Страшно. Волнительно. И так хорошо, что дух захватывает. Словно я лечу на пушистом облаке: от восторга кружится голова, и пузырьки шампанского шипят в крови, даря ощущение хрупкого невесомого счастья.
— А почему Таня ушла из дома? — спрашиваю спустя целую вечность, наконец-то найдя в себе силы отстраниться от Яра.
— Она набила татуировку, наплевав на запрет родителей. Отец сказал, что Таня вольна делать со своим телом всё, что угодно, то только когда ей исполнится восемнадцать. Сестра взбунтовалась. Она и раньше своевольничала, но в последние пару месяцев совсем слетела с катушек. Редко ходит в школу, грубит учителям, поздно возвращается домой и не всегда в трезвом состоянии. Я пытался с ней поговорить, но Таня впервые не пошла со мной на контакт. А потом внезапно призналась, что любит меня и ждёт совершеннолетия, надеясь, что тогда я отвечу ей взаимностью.
— Так прямо и сказала? Смелая девчонка!
— Да. Её слова повергли меня шок. Никогда, ни разу я не замечал, чтобы она смотрела на меня влюблённым взглядом. Таня довольно открытый, эмоциональный человек, так что вряд ли бы у неё получилось сдерживать свои чувства. Вывод один — она их выдумала.
— Как ты отреагировал на её признание?
— Сказал, что люблю её как родную сестру, и это никогда не изменится. Она даже не дала мне договорить, обозвала бессердечным мудаком и убежала.
— Да уж, хреново.
Мы с Яром ещё около часа сидим в ресторане, держимся за руки и обсуждаем сложившуюся ситуацию, а потом едем домой, чтобы выгулять Джанго и Вичера. На втором этаже горит свет, но Таня из комнаты не выходит.

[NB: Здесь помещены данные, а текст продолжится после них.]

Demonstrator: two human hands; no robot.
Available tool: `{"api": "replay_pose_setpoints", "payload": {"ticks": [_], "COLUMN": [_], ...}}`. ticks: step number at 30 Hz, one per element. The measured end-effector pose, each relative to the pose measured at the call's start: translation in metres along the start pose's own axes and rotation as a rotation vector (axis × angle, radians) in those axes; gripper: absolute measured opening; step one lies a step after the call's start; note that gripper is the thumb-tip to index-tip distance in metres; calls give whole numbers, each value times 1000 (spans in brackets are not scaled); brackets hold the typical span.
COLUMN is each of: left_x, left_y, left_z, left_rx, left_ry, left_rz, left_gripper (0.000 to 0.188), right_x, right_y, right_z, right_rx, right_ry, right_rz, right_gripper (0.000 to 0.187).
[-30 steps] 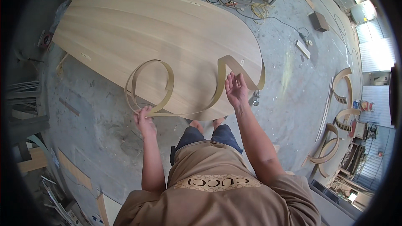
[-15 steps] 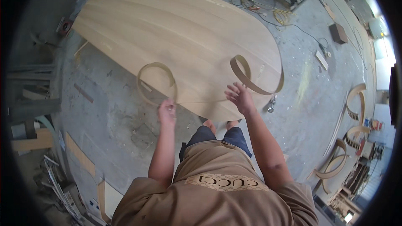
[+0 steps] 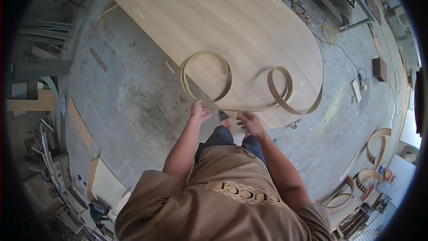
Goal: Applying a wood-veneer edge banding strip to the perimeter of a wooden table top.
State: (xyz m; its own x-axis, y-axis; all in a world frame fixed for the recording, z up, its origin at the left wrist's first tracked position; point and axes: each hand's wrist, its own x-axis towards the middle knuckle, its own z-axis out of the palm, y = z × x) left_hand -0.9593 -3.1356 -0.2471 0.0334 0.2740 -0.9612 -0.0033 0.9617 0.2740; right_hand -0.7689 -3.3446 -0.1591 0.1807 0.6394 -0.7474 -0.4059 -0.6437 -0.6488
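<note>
A long thin wood-coloured strip of edge banding (image 3: pixel 228 83) curls into loops at both ends. Its left coil leans over the near edge of a large pale wooden panel (image 3: pixel 191 22); the right loops (image 3: pixel 280 90) rest on the panel's rounded end. My left hand (image 3: pixel 200 111) is at the bottom of the left coil, thumb against the strip and the other fingers loosely bent. Just below the strip's straight middle stretch, my right hand (image 3: pixel 251 124) has its fingers apart and slightly curled, holding nothing that I can see.
Tangled cables and a yellow cord (image 3: pixel 330 33) lie beyond the panel. A brown box (image 3: pixel 379 69) stands at the right. More curled wooden strips (image 3: pixel 378 145) are at the lower right. Boards and metal lengths (image 3: pixel 49 151) line the left side.
My hands have come closer together, and the right one has dropped away from the right loops. The left coil now appears wider. The whole view has shifted over the panel.
</note>
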Motion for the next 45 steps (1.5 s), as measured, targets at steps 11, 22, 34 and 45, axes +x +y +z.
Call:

К своему стыду я испытываю облегчение. Не хочу с ней сталкиваться.
— Пора бы нам заглянуть в твою комнату, — Яр держит меня за руку и ведёт к лестнице.
— А вдруг Таня оставила на стенах надписи «Шлюха, сдохни» или «Руки прочь от Ярика»? — невесело усмехаюсь я.
— Ожидание казни хуже самой казни. Пойдём.
Двери в мою комнату открыты. Я набираю в лёгкие воздух и шагаю вперёд. Из губ вырывается полувздох-полусвист.
Пол усеян осколками разбитых статуэток, несколько книжек валяются на кровати, порваны мои любимые плюшевые мишки, косметика тоже уничтожена. Но вроде ничего ценного не пострадало. Планшет, ноутбук, наушники — всё осталось нетронутым. Всё же Таня не совсем отбитая.
И тут я вижу залитые водой тетради. Присаживаюсь на корточки, зачем-то осматриваю сморщенные мокрые страницы с поплывшим синим текстом. Целую неделю я писала дурацкие конспекты, тратила на них по пять-шесть часов в день — и теперь все мои труды оказались напрасными! Вот же мстительная малолетка!
— Что-нибудь важное пострадало? — прикасается к моему плечу Ярослав.
— Нет. Это так, бесполезные тетрадки. Их давно нужно было выкинуть, — нервно посмеиваюсь. — Я ожидала, что Таня причинит больше вреда.
— Это же хорошо, — облегчённо выдыхает Яр.
— Да.
Ярослав обрадован тем, что все важные вещи остались в целости и сохранности. И пофиг, что следующие ночи я проведу над переписыванием конспектов. Сейчас я искренне улыбаюсь мужу, во взгляде которого снова появляются знакомые ярко-зелёные лучики света.